Please repeat the data exactly. Any picture in it stays out.

- - -

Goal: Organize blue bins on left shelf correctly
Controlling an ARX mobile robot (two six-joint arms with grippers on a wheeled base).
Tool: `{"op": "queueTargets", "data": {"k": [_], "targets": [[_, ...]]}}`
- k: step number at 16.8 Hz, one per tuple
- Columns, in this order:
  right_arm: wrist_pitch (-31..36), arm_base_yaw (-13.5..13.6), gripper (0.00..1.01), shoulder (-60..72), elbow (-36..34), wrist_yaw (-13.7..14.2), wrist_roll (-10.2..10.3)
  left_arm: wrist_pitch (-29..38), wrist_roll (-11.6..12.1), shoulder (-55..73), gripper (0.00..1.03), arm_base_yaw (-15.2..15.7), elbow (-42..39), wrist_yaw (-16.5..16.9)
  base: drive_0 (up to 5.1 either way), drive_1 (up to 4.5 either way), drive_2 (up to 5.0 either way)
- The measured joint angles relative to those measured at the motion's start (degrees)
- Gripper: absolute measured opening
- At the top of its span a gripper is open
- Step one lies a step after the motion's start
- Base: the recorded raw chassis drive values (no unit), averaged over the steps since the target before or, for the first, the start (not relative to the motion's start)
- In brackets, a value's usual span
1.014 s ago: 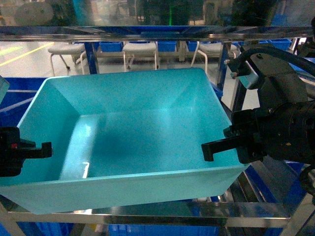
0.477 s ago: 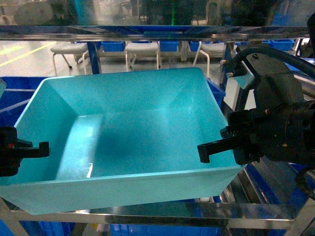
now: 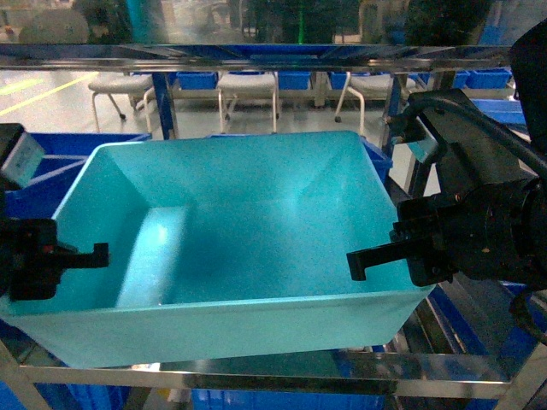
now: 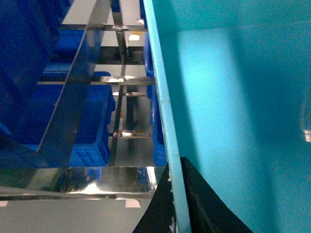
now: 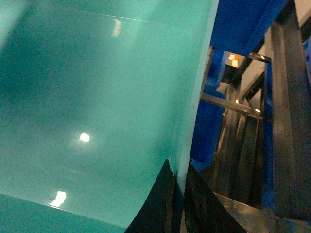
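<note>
because the turquoise bin (image 3: 248,256) is wide and shallow, you have it taken from both ends at once: the left pincer (image 4: 177,199) has its black fingers pinched either side of the thin left rim, and the right pincer (image 5: 177,199) does the same on the right rim. in both wrist views the wall runs straight up between the two fingers, so each pincer is closed down to the thickness of the plastic and has hold of the bin itself.

the bin sits in the opening of the left shelf (image 3: 256,367), above the shiny front beam and under the upper beam, its near wall hanging forward of the beam. whether its base rests on the lanes cannot be told from these views. royal-blue bins (image 4: 87,121) lie on the tiers beside and below it.

your arms come in low from either side in the head view, wrists roughly level, fingers pointing inward toward each other across the bin. the bin looks slightly skewed, left end nearer the rack, so i judge you should square it up.
</note>
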Motion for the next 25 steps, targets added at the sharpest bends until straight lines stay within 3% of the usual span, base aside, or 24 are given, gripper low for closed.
{"op": "queueTargets", "data": {"k": [8,12,18,25], "targets": [[-1.11,-1.46,0.03,4.35,3.74,1.97,-0.02,-2.56,0.07,6.45,0.02,-0.72,7.04,1.55,0.0,0.0,0.0],[-2.25,-0.7,0.03,13.53,9.55,5.44,0.02,-2.62,1.14,16.68,0.02,-0.31,13.49,0.24,0.0,0.0,0.0],[-5.33,-0.83,0.03,19.69,15.23,8.41,1.66,-6.03,1.49,23.23,0.02,-0.96,20.9,0.07,0.0,0.0,0.0],[-6.47,-2.25,0.03,25.22,18.1,8.31,2.58,-6.6,1.97,29.33,0.02,-1.68,24.81,-0.22,0.0,0.0,0.0]]}}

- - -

• _Answer box_:
Goal: Organize blue bins on left shelf correctly
Controlling an ARX mobile robot (two six-joint arms with grippers on a wheeled base).
Tool: `{"op": "queueTargets", "data": {"k": [_], "targets": [[_, ...]]}}`
- k: step number at 16.8 Hz, one per tuple
- Columns, in this order:
  right_arm: wrist_pitch (-31..36), arm_base_yaw (-13.5..13.6), gripper (0.00..1.01), shoulder (-60..72), elbow (-36..34), wrist_yaw (-13.7..14.2), wrist_roll (-10.2..10.3)
  left_arm: wrist_pitch (-29..38), wrist_roll (-11.6..12.1), shoulder (-55..73), gripper (0.00..1.03), arm_base_yaw (-15.2..15.7), elbow (-42..39), wrist_yaw (-16.5..16.9)
  base: drive_0 (up to 5.1 either way), drive_1 (up to 4.5 either way), drive_2 (up to 5.0 either way)
- The measured joint angles relative to those measured at the motion's start (degrees)
- Gripper: absolute measured opening
- At the top of its span a gripper is open
- Step one lies a step after the motion's start
- Base: the recorded raw chassis drive values (no unit), averaged over the steps since the target before or, for the first, the start (not relative to the motion's start)
- In brackets, a value's usual span
1.014 s ago: 
0.477 s ago: 
now: 
now: 
now: 
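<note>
because the turquoise bin (image 3: 248,256) is wide and shallow, you have it taken from both ends at once: the left pincer (image 4: 177,199) has its black fingers pinched either side of the thin left rim, and the right pincer (image 5: 177,199) does the same on the right rim. in both wrist views the wall runs straight up between the two fingers, so each pincer is closed down to the thickness of the plastic and has hold of the bin itself.

the bin sits in the opening of the left shelf (image 3: 256,367), above the shiny front beam and under the upper beam, its near wall hanging forward of the beam. whether its base rests on the lanes cannot be told from these views. royal-blue bins (image 4: 87,121) lie on the tiers beside and below it.

your arms come in low from either side in the head view, wrists roughly level, fingers pointing inward toward each other across the bin. the bin looks slightly skewed, left end nearer the rack, so i judge you should square it up.
</note>
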Motion for the next 25 steps, targets added at the sharpest bends until straight lines stay within 3% of the usual span, base aside, or 24 are given, gripper low for closed.
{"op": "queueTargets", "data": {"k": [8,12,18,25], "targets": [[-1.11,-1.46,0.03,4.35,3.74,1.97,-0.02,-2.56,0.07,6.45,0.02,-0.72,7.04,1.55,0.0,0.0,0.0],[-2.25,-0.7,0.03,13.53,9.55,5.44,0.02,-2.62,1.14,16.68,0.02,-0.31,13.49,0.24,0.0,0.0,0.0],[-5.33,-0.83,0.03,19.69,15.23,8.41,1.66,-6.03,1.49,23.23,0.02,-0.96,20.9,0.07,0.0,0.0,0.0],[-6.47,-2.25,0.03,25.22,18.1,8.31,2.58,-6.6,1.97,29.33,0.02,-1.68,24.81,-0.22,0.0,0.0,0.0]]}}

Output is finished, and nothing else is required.